Will Mr Kenyatta and Mr Ruto, who entered a 50-50 government seat sharing pre-election agreement, not expect their nominees for the various government positions to bring nusu mkate and nusu mkeka home? Even more importantly will they not want them to recognise them as their benefactors?
Listen, the construction of a Cabinet mirrors the politics of the land. Jubilee won the General Election. Jubilee is Mr Uhuru and Mr Ruto. Jubilee nominees, therefore, dominate the Cabinet list. Coast and Ukambani turned their backs on Mr Balala and Mrs Ngilu and the President has responded with a back handed compliment. Former President Moi must be proud of his protégé.
But give credit where it is due. We saw the beauty of our Constitution and it can only get better because it is not perfect. Thanks to the Constitution, there are a record six women nominees so far among 16 and they are multi-talented thinkers with proven records of performance.
Thanks to the Constitution the nominees will be vetted by Parliament and public.

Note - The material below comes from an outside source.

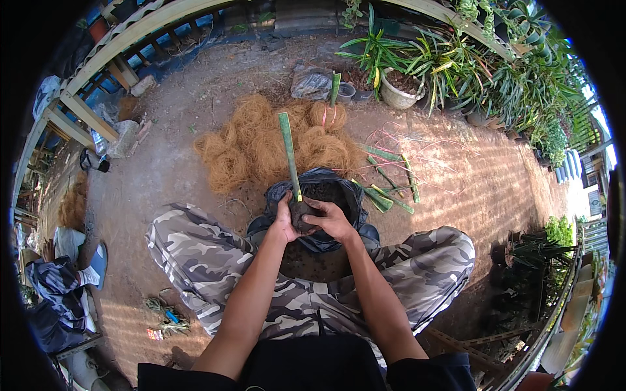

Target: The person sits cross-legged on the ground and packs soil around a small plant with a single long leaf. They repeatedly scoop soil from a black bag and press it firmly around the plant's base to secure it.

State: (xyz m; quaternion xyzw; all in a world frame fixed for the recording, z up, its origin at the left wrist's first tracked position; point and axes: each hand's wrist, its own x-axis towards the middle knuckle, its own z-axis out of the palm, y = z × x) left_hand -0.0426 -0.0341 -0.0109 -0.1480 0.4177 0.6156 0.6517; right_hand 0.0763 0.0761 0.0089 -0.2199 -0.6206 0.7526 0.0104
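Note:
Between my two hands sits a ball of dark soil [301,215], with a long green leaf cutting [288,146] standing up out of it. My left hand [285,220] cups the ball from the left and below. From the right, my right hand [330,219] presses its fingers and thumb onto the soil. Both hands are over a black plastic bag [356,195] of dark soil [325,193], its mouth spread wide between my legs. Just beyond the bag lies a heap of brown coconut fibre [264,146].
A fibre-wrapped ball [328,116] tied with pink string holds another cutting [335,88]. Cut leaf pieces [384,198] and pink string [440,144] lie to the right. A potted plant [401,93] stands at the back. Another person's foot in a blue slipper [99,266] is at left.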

As George Bush the elder would have said, you have to level up with the Kenyan people.
But, good people, did we, thanks to the Constitution, get two presidents for the price of one?
A Deputy President is powerful, but should not Mr Kenyatta now begin to have the last word as President? No, it is not the Constitution. Mr Kenyatta is President and must be President. He must take the lead at all times and must own the decisions he takes because the buck stops with the President.